Dans cette guerre que livre le Gouvernement Lavalas aux populations civiles haïtiennes, les femmes haïtiennes sont tout particulièrement victimes des exactions des forces répressives et de leurs sicaires. Elles sont arrêtées, maltraitées et également extorquées de leur avoir. Comme durant le Coup d’Etat militaire de 1991-1994, les viols pour motif politique sont légions. Parmi les multiples cas enregistrés, il y a lieu de citer : Le cas des trois (3) membres d’une même famille (une mère et deux fillettes) à Petit-Goâve (Ouest), dans la nuit du 11 au 12 décembre 2003, en représailles des manifestations antigouvernementales organisées par des jeunes, notamment les écoliers-ères. Le cas d’une jeune femme violée dans une maternité publique de Port-au-Prince (la capitale), par des chimères/mercenaires Lavalas, alors qu’elle était hospitalisée. Le cas d’une collaboratrice d’une organisation de femme, qui a été attaquée à son domicile et violée. Le 1er janvier 2004, bicentenaire de l’indépendance haïtienne, a été célébré par les officiels du pouvoir sans la participation des secteurs vitaux de la société qui, au regard de la conjoncture nationale et du caractère hors la loi du Gouvernement, ont opté pour des activités mettant à l’honneur la réflexion sur l’histoire nationale et attestant de leur refus de la dictature du régime Lavalas. Face à ce sombre tableau, tous les secteurs de la vie nationale (mouvement paysan, estudiantin ; organisations citoyennes et de femmes ; groupes et partis politiques ; secteur des affaires et socioprofessionnel) sont unanimes à exiger la démission immédiate de Jean-Bertrand Aristide, la destitution du Gouvernement Lavalas et le jugement du régime. Ainsi, en différents points du territoire, des marches pacifiques, réunissant des dizaines de milliers de personnes, ont été organisées le 1er janvier. Ces manifestations ont également été réprimées.
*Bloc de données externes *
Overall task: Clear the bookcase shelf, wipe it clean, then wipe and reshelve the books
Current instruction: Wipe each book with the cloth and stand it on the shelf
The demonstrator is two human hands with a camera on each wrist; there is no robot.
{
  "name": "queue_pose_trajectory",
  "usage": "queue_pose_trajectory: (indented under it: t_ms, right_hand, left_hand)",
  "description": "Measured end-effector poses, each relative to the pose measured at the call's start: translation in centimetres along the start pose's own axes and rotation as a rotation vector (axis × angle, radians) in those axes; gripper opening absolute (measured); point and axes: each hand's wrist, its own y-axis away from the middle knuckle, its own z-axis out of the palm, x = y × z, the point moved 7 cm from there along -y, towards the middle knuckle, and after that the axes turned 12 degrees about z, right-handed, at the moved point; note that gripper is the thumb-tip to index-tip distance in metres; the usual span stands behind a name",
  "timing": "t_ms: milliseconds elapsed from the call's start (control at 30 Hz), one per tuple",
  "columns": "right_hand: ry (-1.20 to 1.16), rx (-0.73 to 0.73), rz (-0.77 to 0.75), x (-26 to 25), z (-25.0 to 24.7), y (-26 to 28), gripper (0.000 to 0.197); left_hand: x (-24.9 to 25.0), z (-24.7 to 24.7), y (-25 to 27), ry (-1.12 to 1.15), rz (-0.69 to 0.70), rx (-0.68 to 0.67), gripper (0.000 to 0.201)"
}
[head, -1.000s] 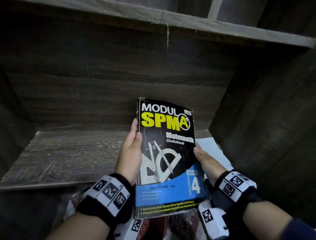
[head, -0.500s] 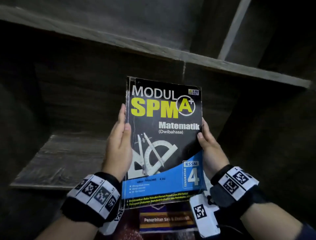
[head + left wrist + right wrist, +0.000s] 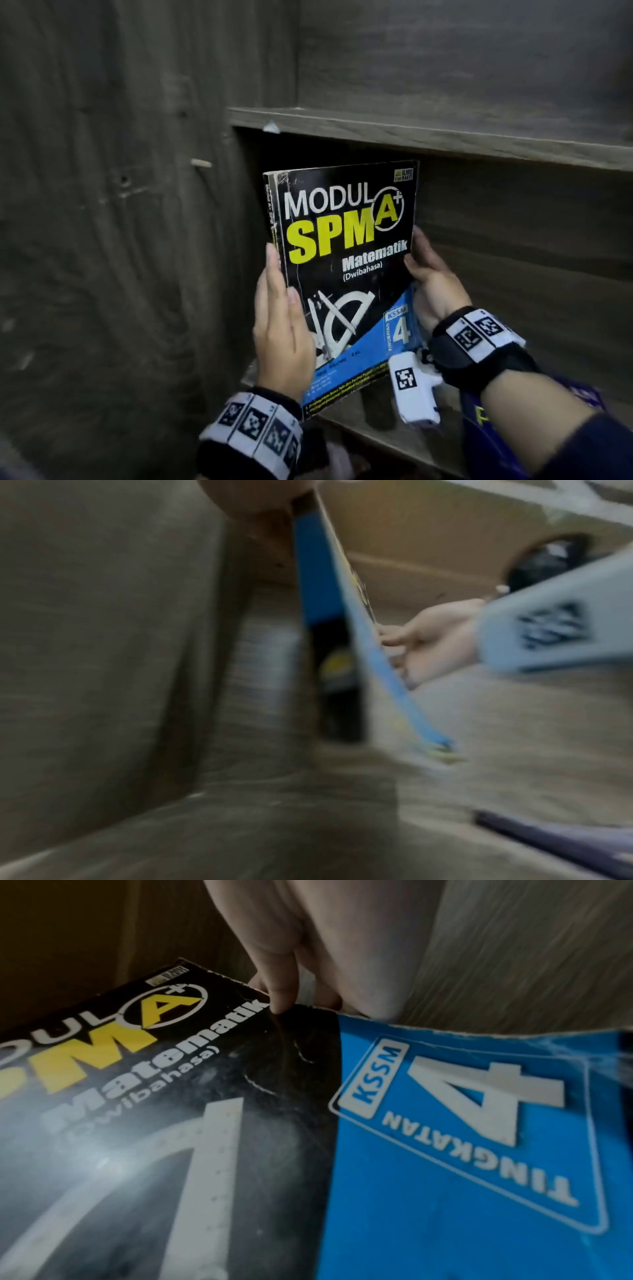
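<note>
- Between the two hands, the book point(image 3: 346, 270) with the black and blue "MODUL SPM A+ Matematik" cover stands nearly upright, raised in front of the wooden bookcase shelf point(image 3: 394, 431).
- The left hand point(image 3: 281, 325) clasps its spine edge, thumb on the cover.
- The right hand point(image 3: 433, 284) pinches the opposite edge, thumb tip on the front.
- Below the right wrist, another book point(image 3: 486, 414) lies on the shelf.
- Left of the grip rises the bookcase side panel point(image 3: 120, 240).
</note>
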Motion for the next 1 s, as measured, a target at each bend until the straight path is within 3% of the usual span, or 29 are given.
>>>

Un usant systématiquement de la violence, le Gouvernement Lavalas parvient encore à s’accrocher au pouvoir. Les membres d’un tel gouvernement ne peuvent, en aucun cas, représenter le peuple haïtien au Vème Sommet Extraordinaire des Chefs d’Etat et de Gouvernement des Amériques. Lorsqu’Aristide vous parle, il ne représente que lui-même, ses partisans-nes et ses sbires et non les intérêts des populations d’Haïti. Les populations aspirent à faire triompher la démocratie, le respect des droits de la personne, de la liberté d’expression, de la liberté de la Presse ; des droits qu’il est impossible de jouir avec la dictature d’Aristide.
Confiantes que notre démarche retiendra votre attention nous vous prions, Messieurs/Mesdames, d’agréer nos salutations.